• Exercise
How many lines in these records hold the string "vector"? Reply with the number alone.

== Data supplied ==

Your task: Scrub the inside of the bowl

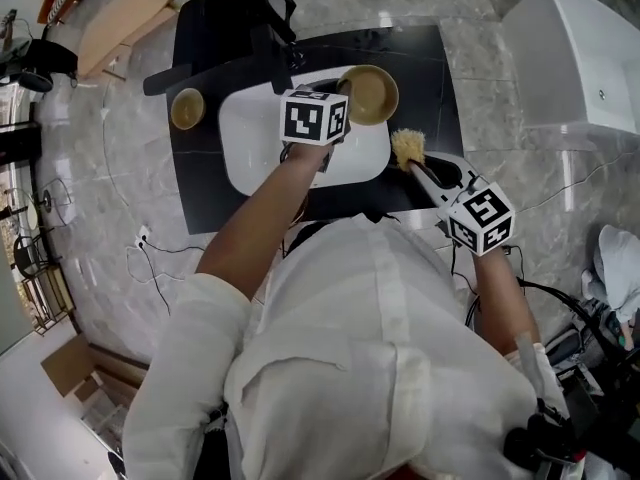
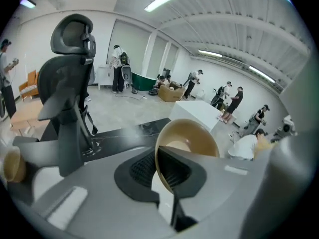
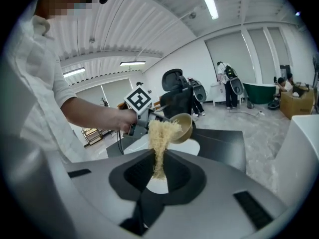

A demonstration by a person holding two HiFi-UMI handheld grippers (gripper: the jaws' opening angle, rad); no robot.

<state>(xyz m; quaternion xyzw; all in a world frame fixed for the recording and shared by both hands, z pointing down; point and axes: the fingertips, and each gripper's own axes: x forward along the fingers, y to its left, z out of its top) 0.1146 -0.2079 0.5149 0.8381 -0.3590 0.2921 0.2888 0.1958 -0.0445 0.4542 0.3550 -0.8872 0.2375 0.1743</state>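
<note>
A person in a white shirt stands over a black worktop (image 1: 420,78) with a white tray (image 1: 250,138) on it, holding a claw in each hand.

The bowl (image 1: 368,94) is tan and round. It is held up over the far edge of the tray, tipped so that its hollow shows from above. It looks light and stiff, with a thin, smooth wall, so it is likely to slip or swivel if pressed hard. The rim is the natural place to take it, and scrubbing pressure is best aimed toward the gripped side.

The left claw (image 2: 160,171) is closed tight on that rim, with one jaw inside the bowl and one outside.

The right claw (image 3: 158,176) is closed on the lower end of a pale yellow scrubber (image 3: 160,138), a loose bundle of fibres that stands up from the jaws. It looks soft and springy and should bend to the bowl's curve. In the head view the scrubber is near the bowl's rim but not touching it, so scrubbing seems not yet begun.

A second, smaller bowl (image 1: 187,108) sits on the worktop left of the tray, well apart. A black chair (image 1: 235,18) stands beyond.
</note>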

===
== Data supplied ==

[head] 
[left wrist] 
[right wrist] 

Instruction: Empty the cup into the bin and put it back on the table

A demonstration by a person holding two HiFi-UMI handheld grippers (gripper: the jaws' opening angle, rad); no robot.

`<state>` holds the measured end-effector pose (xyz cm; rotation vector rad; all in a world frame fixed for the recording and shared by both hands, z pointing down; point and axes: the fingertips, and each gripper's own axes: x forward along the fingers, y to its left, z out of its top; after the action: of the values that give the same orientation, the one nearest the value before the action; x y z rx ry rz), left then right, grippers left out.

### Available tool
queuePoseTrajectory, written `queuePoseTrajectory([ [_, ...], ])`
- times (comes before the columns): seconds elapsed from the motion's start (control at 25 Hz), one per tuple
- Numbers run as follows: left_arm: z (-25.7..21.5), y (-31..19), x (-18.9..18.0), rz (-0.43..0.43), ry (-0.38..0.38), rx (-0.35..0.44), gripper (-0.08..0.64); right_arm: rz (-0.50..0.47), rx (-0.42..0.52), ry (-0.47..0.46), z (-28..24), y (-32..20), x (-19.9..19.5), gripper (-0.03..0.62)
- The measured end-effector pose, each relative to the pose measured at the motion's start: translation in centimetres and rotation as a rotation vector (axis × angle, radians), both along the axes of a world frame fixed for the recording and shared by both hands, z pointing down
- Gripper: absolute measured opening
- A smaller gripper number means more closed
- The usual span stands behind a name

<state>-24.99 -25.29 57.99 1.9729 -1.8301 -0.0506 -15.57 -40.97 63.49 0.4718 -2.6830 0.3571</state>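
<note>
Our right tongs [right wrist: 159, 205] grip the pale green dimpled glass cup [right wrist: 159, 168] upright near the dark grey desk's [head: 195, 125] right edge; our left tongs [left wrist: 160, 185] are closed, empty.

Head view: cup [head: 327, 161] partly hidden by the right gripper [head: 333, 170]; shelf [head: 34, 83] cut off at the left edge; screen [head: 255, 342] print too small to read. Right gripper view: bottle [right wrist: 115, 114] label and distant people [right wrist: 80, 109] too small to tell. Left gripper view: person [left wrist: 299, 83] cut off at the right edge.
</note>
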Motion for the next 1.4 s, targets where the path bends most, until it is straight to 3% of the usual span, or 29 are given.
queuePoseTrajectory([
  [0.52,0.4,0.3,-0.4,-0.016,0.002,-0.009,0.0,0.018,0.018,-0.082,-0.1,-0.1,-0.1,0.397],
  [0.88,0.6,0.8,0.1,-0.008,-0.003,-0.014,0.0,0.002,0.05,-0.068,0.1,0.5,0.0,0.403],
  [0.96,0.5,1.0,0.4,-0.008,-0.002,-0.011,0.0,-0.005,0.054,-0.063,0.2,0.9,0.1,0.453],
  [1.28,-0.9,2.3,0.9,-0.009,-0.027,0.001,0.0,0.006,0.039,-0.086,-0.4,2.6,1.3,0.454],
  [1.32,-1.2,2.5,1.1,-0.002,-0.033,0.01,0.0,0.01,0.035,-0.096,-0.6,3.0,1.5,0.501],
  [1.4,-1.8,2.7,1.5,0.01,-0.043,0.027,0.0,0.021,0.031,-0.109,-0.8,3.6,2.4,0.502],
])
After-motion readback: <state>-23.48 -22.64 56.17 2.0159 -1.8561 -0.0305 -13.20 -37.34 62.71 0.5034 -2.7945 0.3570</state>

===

• Written response
2